Positive McMurray’s Test

positive result is recorded if the clinician feels or hears a "thud," "click," or "snap" along the joint line, usually accompanied by localized pain. This strongly suggests a meniscal tear.

Negative McMurray’s Test

If the knee extends smoothly without mechanical sounds or sharp joint-line pain, the test is negative. However, because of the test's moderate sensitivity, a negative result does not 100% rule out a small tear.

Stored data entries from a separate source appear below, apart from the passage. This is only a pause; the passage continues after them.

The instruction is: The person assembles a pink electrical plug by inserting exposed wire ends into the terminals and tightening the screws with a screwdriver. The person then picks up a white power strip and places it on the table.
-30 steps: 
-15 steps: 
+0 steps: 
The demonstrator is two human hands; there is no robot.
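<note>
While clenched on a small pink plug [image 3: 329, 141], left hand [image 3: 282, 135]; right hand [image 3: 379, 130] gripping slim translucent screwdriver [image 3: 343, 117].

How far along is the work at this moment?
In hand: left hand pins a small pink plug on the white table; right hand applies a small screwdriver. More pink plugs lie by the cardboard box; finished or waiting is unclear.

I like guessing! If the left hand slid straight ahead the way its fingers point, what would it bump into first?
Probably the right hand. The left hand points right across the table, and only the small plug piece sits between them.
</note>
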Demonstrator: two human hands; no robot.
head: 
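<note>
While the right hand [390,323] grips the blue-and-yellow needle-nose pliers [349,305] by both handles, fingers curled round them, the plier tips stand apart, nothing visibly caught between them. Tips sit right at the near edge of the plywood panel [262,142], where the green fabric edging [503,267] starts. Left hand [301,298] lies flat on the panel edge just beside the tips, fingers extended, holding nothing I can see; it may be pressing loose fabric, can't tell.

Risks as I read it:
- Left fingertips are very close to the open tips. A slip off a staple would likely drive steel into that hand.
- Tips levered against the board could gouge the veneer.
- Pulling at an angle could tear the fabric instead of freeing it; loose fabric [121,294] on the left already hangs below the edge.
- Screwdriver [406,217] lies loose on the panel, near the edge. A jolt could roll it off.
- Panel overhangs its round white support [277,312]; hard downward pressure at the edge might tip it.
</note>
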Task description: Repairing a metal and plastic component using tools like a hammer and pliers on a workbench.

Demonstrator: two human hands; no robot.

Differential Diagnosis and Cluster Testing

Because knee pain is multifaceted, McMurray’s Test should be used alongside other clinical knee assessments:

  • Apley’s Compression Test: Performed in prone; helps differentiate meniscal issues from ligamentous sprains.
  • Thessaly Test: A weight-bearing dynamic test often considered more sensitive than McMurray’s.
  • Joint Line Tenderness: Palpating the space between the femur and tibia remains one of the most reliable indicators of meniscal health.

 

 

Current Research and Clinical Reliability

Modern sports medicine research highlights that the McMurray Test has high specificity (if the test is positive, a tear is very likely) but lower sensitivity (it may miss some tears). Recent literature suggests using a "Meniscal Cluster" of five findings to increase diagnostic certainty:

  1. History of joint locking.
  2. Localized joint line tenderness.
  3. Positive McMurray’s Test.
  4. Pain with hyperextension.
  5. Pain with maximum knee flexion.

While the McMurray Test remains a gold standard in the clinic, MRI imaging is still the preferred method for determining the exact grade and location of the tear.

Conclusion

The McMurray Test is a cornerstone of orthopedic physical therapy. Its ability to load the posterior horns of the menisci makes it indispensable for diagnosing mechanical knee injuries. By mastering the rotational nuances of this test and integrating it with dynamic assessments like the Thessaly test, physiotherapists can provide more accurate diagnoses and develop evidence-based rehabilitation plans for their patients.